_EXERCISE GOAL:_
Count the lines in the listing below that contain the word "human" and report that number alone.

_RECORDS FOR THE TASK:_

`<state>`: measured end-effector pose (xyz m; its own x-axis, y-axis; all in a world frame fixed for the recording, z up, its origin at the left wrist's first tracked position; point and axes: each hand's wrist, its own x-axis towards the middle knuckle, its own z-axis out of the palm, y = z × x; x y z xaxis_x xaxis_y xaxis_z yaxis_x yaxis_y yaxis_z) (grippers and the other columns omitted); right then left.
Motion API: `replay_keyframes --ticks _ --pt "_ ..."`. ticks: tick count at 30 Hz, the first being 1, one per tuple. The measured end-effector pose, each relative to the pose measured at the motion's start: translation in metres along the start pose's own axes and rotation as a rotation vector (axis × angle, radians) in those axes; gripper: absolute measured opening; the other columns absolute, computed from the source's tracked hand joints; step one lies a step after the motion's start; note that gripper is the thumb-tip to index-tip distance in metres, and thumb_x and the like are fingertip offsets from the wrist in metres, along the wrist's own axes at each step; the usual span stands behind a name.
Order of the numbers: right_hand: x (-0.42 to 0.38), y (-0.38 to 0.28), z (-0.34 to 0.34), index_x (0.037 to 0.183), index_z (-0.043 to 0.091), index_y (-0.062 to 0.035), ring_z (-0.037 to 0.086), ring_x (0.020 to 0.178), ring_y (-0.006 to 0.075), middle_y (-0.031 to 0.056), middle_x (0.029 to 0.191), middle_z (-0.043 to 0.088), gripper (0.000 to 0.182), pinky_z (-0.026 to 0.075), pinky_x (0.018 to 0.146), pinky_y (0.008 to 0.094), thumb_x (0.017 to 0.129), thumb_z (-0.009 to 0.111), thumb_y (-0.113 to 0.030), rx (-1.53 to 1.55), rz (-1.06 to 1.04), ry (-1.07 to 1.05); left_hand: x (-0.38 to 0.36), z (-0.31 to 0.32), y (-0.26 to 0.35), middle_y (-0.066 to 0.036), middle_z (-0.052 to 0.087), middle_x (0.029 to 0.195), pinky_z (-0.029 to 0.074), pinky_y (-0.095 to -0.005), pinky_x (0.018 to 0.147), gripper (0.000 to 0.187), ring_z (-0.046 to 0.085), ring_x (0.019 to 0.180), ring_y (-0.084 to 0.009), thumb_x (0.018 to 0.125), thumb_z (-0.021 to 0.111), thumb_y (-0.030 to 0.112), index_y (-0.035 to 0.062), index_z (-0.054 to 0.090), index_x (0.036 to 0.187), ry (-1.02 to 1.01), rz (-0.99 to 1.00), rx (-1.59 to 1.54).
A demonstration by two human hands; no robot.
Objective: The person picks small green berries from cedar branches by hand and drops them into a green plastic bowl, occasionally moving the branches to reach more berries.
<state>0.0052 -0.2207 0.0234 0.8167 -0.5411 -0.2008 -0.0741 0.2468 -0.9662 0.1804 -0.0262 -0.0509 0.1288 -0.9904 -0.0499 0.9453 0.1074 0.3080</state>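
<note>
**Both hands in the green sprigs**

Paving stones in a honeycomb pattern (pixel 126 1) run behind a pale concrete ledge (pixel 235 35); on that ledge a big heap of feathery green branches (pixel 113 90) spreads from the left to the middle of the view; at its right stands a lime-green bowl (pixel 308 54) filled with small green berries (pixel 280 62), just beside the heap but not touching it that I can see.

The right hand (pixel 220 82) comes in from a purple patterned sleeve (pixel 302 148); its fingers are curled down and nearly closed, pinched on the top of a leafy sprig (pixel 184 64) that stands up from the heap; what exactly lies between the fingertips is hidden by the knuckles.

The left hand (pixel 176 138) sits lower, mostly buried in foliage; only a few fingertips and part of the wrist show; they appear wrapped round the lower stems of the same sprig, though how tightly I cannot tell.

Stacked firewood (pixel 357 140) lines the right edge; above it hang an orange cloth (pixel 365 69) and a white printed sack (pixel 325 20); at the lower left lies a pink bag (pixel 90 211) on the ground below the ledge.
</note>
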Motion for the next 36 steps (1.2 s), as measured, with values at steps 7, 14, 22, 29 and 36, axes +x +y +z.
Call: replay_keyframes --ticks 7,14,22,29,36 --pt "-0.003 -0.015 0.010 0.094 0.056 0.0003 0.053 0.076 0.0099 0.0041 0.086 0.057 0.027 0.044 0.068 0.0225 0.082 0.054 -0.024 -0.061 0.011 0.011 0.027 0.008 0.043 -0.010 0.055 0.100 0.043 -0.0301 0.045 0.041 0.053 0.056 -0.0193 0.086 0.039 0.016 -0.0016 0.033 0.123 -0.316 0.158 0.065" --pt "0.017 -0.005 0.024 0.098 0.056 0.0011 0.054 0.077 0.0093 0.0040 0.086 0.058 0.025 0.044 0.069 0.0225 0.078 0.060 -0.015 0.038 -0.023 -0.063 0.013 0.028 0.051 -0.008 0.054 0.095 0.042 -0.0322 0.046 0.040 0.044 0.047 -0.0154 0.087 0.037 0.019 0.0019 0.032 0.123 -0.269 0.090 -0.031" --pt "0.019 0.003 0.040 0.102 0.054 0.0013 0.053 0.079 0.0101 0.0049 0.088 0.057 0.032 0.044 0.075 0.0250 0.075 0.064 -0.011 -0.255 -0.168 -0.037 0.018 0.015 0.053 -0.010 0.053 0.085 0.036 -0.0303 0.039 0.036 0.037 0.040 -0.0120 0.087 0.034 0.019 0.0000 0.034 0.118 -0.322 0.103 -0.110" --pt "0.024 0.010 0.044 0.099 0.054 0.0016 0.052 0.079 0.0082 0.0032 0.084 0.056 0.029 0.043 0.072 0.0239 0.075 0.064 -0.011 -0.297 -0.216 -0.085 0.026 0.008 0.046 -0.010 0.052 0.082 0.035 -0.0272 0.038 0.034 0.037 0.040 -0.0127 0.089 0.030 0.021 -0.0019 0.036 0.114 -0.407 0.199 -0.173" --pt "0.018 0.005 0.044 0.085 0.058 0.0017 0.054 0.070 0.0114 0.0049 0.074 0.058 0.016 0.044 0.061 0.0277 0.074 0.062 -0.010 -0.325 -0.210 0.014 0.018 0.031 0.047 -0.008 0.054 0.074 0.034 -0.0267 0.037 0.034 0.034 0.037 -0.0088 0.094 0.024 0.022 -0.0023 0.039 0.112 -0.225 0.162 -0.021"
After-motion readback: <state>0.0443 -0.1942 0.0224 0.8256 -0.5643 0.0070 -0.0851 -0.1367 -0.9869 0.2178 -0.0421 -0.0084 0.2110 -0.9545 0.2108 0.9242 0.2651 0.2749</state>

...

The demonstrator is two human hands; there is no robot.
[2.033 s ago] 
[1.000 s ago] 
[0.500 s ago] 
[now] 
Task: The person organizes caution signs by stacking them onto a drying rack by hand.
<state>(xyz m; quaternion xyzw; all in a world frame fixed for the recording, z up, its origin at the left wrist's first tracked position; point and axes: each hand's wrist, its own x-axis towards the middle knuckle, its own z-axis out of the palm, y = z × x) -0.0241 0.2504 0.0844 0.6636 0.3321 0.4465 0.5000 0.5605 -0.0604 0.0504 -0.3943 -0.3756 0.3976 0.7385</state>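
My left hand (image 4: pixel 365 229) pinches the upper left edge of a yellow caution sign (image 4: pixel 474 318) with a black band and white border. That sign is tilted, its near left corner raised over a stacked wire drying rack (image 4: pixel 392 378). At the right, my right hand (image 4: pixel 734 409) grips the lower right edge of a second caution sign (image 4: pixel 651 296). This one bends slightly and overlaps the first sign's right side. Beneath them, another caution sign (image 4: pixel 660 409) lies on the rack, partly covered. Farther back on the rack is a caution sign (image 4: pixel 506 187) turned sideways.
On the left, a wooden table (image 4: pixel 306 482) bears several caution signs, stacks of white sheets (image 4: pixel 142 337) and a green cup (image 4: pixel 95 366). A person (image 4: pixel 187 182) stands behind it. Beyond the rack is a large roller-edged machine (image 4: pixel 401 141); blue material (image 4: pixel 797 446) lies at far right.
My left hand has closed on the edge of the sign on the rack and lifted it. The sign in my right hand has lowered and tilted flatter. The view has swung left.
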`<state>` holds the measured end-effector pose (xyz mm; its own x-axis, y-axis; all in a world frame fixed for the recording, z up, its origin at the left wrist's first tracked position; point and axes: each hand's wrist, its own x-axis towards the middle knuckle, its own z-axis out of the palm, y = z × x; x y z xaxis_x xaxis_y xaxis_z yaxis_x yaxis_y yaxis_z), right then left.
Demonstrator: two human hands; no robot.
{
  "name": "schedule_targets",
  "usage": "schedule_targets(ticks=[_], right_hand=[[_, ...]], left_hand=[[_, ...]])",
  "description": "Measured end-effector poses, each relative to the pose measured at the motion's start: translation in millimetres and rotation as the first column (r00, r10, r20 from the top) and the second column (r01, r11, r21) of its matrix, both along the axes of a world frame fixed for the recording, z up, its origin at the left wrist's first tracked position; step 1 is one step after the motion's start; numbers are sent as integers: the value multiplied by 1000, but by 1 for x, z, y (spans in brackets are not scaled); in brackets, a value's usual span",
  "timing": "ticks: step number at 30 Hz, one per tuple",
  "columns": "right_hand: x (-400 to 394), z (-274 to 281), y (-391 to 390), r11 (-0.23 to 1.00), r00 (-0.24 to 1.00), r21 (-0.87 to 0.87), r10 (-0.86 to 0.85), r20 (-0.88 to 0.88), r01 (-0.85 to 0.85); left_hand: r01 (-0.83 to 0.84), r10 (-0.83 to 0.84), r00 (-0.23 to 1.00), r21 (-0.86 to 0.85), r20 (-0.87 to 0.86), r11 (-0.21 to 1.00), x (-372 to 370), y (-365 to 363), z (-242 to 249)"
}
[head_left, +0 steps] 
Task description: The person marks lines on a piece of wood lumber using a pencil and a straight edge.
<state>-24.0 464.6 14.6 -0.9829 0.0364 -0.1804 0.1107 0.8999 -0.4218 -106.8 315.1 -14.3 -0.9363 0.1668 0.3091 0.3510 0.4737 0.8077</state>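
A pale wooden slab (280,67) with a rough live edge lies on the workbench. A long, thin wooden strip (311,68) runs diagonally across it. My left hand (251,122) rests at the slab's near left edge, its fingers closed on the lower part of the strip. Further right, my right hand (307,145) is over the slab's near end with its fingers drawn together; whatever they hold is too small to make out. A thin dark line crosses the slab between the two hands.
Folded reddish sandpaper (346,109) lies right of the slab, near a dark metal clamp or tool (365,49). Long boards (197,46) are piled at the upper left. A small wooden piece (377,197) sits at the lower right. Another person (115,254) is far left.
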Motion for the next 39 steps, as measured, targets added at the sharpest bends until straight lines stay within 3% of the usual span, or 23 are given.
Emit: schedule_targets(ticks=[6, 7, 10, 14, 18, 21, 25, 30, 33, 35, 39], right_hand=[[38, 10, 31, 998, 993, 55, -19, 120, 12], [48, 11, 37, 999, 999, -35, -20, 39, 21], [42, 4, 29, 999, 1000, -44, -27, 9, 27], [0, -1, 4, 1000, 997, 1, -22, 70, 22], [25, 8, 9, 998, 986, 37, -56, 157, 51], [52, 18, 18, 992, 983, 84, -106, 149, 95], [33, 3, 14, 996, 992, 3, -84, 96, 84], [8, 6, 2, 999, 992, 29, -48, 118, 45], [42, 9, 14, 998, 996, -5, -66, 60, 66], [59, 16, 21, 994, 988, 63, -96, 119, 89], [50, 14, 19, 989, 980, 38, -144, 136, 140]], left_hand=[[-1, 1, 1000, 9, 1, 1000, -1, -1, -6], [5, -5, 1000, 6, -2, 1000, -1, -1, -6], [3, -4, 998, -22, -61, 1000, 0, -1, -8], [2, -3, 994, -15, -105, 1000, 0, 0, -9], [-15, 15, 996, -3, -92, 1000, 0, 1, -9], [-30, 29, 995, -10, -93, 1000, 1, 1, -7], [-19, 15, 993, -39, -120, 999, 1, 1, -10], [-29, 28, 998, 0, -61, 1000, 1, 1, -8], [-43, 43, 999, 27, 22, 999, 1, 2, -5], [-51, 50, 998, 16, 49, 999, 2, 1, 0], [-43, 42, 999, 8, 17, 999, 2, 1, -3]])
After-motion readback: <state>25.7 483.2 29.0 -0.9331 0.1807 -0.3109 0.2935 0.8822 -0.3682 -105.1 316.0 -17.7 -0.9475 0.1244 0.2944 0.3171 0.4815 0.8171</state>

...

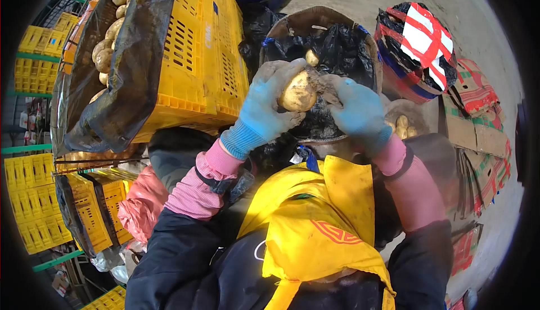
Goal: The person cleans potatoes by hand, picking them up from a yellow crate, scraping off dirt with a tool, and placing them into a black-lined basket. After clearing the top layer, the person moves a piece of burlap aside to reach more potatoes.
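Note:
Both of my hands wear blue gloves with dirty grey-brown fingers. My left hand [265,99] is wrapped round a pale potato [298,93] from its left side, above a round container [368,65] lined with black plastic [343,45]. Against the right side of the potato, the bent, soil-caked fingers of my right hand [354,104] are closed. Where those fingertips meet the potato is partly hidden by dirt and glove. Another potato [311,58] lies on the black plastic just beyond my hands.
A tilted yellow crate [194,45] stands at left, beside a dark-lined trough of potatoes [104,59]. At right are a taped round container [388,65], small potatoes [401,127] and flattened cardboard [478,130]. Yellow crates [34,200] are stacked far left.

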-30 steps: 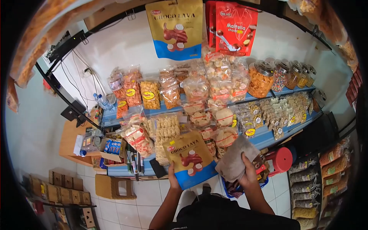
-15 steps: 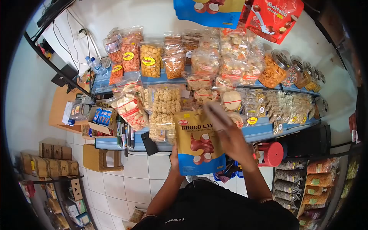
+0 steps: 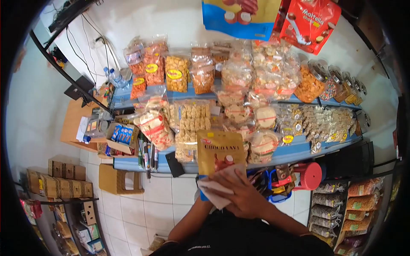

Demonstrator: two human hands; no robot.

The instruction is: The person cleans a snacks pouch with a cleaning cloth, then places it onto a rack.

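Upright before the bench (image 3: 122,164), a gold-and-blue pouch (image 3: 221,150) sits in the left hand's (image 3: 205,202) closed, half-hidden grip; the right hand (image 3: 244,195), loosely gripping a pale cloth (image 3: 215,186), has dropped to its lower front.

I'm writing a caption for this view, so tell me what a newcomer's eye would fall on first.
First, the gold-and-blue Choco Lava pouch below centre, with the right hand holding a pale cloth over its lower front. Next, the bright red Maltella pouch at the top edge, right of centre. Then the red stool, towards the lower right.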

_SOLUTION TO THIS EXERCISE:_
4